We see the same disparities in household income.

  • The median income for non-Hispanic white households was a very comfortable $107,679.
  • For black households, the median income was barely more than a third of that — $39,302.
  • Hispanic households did better, on average, with a median income of $59,607, but their median income was somewhat higher in 2010.

More Jobs Would Help, But …

Commenting on the earlier Census figures, the DC Fiscal Policy Institute noted that the jump in the poverty rate reflects mainly “stubbornly high unemployment” for “some groups of residents.”

Well, we had no jump. But the analysis still applies, with some qualifications.

Nearly half — 47.3% — of the District’s poor residents between the ages of 16 and 65 didn’t work at all last year.

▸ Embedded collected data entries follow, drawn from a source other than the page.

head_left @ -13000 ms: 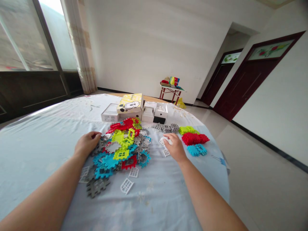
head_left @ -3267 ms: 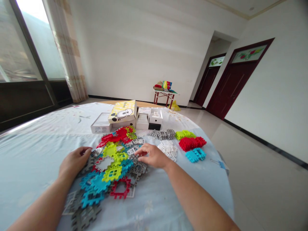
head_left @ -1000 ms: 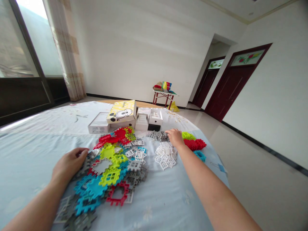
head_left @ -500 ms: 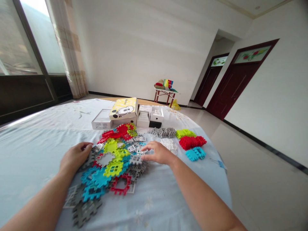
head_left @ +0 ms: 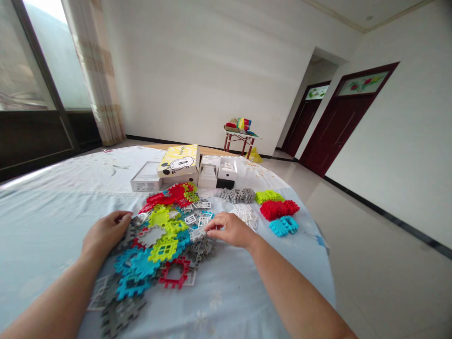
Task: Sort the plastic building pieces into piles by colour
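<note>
A mixed pile of plastic interlocking building tiles (head_left: 144, 261) lies before me, with toothed edges in blue, lime, red, grey and white. My right hand (head_left: 231, 230) reaches to its right side, thumb and fingers pinched on the edge of a light grey building tile (head_left: 197, 234). My left hand (head_left: 106, 231) rests at the pile's left edge against dark grey tiles (head_left: 127, 238); its fingers are loosely bent and partly hidden, with no piece visible in them. A lime window tile (head_left: 163, 250) and a red frame tile (head_left: 175, 273) lie between the hands and nearer me.
Sorted to the right are grey tiles (head_left: 237, 195), white window panels (head_left: 244, 215), lime tiles (head_left: 269, 196), red tiles (head_left: 279, 209) and blue tiles (head_left: 283, 226). Behind the pile stand a yellow-and-white cartoon box (head_left: 179, 161) and several small white boxes (head_left: 146, 177). A patterned cloth (head_left: 229, 301) covers the round table.
My right thumb and fingers have closed onto the light grey tile. My left hand stays by the pile, its thumb and forefinger closer together. The view has shifted slightly.
</note>
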`<state>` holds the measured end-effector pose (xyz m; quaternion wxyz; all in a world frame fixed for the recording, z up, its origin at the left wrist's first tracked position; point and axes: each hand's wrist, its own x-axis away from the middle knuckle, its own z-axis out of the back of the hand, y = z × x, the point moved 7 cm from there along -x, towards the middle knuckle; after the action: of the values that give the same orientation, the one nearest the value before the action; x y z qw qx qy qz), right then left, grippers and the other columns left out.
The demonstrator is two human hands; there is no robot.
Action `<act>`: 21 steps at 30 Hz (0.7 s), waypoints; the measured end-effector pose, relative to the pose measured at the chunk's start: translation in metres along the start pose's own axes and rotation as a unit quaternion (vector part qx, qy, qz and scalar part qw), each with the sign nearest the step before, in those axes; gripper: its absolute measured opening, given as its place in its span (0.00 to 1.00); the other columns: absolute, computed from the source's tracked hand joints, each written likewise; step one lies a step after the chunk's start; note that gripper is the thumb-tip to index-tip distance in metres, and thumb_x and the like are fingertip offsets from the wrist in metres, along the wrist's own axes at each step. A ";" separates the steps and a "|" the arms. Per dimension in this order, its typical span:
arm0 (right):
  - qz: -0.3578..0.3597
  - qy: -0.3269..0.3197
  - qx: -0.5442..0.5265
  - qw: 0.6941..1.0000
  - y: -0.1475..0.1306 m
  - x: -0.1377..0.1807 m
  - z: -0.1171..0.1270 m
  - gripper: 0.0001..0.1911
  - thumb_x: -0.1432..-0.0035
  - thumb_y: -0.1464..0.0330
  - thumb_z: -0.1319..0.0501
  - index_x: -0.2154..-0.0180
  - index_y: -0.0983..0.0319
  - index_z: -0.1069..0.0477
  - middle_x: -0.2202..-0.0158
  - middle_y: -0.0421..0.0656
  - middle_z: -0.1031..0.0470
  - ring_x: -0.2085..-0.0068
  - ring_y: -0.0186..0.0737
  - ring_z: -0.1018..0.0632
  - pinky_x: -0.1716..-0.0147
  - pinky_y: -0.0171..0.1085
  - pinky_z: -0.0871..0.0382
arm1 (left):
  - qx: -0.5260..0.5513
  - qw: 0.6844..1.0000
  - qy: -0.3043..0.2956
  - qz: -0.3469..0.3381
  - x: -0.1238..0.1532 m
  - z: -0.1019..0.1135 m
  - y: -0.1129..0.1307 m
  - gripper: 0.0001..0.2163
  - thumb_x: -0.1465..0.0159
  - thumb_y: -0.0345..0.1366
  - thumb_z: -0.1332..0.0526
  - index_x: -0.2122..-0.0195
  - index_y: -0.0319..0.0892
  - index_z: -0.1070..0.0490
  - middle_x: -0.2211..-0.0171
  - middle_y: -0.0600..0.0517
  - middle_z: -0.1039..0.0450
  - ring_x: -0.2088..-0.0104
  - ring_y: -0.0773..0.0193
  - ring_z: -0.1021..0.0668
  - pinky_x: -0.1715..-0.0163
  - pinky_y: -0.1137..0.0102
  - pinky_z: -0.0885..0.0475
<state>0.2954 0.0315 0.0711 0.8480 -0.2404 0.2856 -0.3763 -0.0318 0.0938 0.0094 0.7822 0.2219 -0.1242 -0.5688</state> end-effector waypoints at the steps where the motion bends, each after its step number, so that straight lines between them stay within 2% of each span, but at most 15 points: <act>1: -0.006 -0.005 -0.016 1.000 0.002 0.001 0.001 0.06 0.50 0.70 0.38 0.67 0.61 0.24 0.71 0.40 0.25 0.68 0.33 0.27 0.66 0.31 0.35 | -0.002 1.000 -0.001 0.001 0.000 0.000 0.000 0.23 0.43 0.51 0.53 0.56 0.45 0.29 0.62 0.45 0.26 0.63 0.55 0.26 0.71 0.70 0.36; 4: -0.023 0.017 -0.047 0.998 0.014 0.002 0.009 0.07 0.50 0.69 0.38 0.66 0.61 0.24 0.68 0.41 0.24 0.66 0.34 0.25 0.64 0.32 0.34 | -0.002 1.000 -0.002 0.004 0.000 0.001 0.000 0.23 0.43 0.51 0.53 0.56 0.45 0.30 0.62 0.45 0.26 0.64 0.55 0.26 0.72 0.70 0.36; 8: -0.059 0.130 -0.044 0.989 0.044 0.002 0.043 0.09 0.48 0.66 0.40 0.64 0.61 0.25 0.65 0.42 0.23 0.63 0.36 0.25 0.62 0.34 0.33 | -0.007 1.000 -0.002 -0.001 -0.001 0.000 -0.001 0.23 0.43 0.51 0.53 0.56 0.45 0.30 0.64 0.46 0.26 0.65 0.55 0.26 0.72 0.70 0.36; 11: -0.108 0.233 0.016 0.966 0.080 0.005 0.076 0.10 0.48 0.66 0.42 0.64 0.60 0.26 0.66 0.41 0.23 0.65 0.36 0.24 0.63 0.34 0.33 | -0.008 1.000 -0.007 0.001 -0.001 0.000 -0.001 0.22 0.43 0.51 0.53 0.56 0.45 0.30 0.64 0.46 0.27 0.65 0.55 0.26 0.71 0.70 0.35; 13: -0.142 0.276 0.085 0.947 0.103 0.005 0.095 0.09 0.48 0.67 0.42 0.65 0.59 0.25 0.66 0.41 0.23 0.66 0.36 0.25 0.63 0.34 0.33 | -0.006 1.000 -0.006 0.002 -0.001 0.000 -0.001 0.22 0.44 0.51 0.53 0.56 0.45 0.30 0.63 0.46 0.27 0.64 0.55 0.27 0.71 0.70 0.35; 17: -0.205 0.289 0.203 0.913 0.139 0.001 0.116 0.09 0.48 0.69 0.43 0.65 0.58 0.25 0.66 0.40 0.23 0.64 0.36 0.25 0.61 0.34 0.34 | -0.002 1.000 -0.002 0.002 -0.001 0.000 -0.002 0.22 0.44 0.51 0.53 0.56 0.45 0.30 0.63 0.46 0.26 0.64 0.54 0.26 0.70 0.70 0.35; 21: -0.245 0.255 0.265 0.897 0.157 -0.005 0.117 0.09 0.48 0.69 0.43 0.65 0.56 0.25 0.65 0.40 0.23 0.62 0.37 0.25 0.60 0.35 0.35 | 0.004 1.000 0.000 -0.002 -0.003 -0.001 -0.003 0.22 0.43 0.50 0.53 0.57 0.45 0.29 0.64 0.46 0.26 0.64 0.55 0.26 0.70 0.70 0.35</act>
<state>0.4492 0.1525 0.0593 0.6592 0.0348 0.3138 -0.6825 -0.0352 0.0963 0.0067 0.7799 0.2252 -0.1263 -0.5701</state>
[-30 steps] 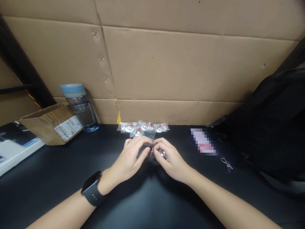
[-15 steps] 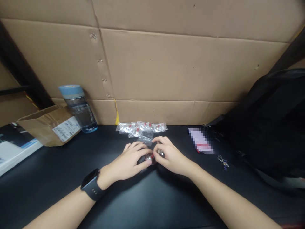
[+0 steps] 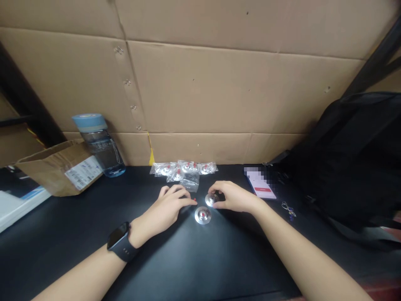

Another 25.5% worked less than full time and/or year round.

That leaves 27.2% of working-age residents who were employed full time, year round and nevertheless in poverty.

So it’s pretty obvious that more jobs would be helpful. But it’s also obvious that more jobs alone won’t cut it.

Education is commonly touted as the answer to persistently high poverty rates. I, among others, am  inclined to think that’s over-simple, though no doubt part of the answer — certainly here in the District.

According to the ACS, the poverty rate for adults 25 years and older who had just a high school diploma or the equivalent was 22.8% last year — and for those with less, a whopping 35.6%.

The poverty rate for those with at least a bachelor’s degree was just 4.2%. This is lower than the rate in 2010, while the rate for those with less than a high school diploma or GED is markedly higher.

We could surely narrow the income gaps in the District with better — and more equal — educational opportunities for residents without the advantages of their well-off peers.

Those opportunities unfortunately may diminish, due to the across-the-board federal spending cuts that Congress isn’t even close to averting.

We know that the District’s public education programs would take a significant hit — estimated, for only three major sources, at more than $9.1 million next year.

The cuts would also throw a lot of people out of work — estimated at upwards of two million nationwide. The District would lose its share — perhaps more than its share.

Lost jobs mean lost tax revenues that could be used to shore up our fraying safety net and for programs that reduce needs for the aid it should provide.

All sad — and wholly avoidable — prospects for our egregiously large poor population.

* As the text indicates, the severe poverty rate change I report here may not be statistically significant either. The Census Bureau’s brief doesn’t cover levels above and below the poverty thresholds, though the ACS tables do. They show error margins, but they’re not multi-year.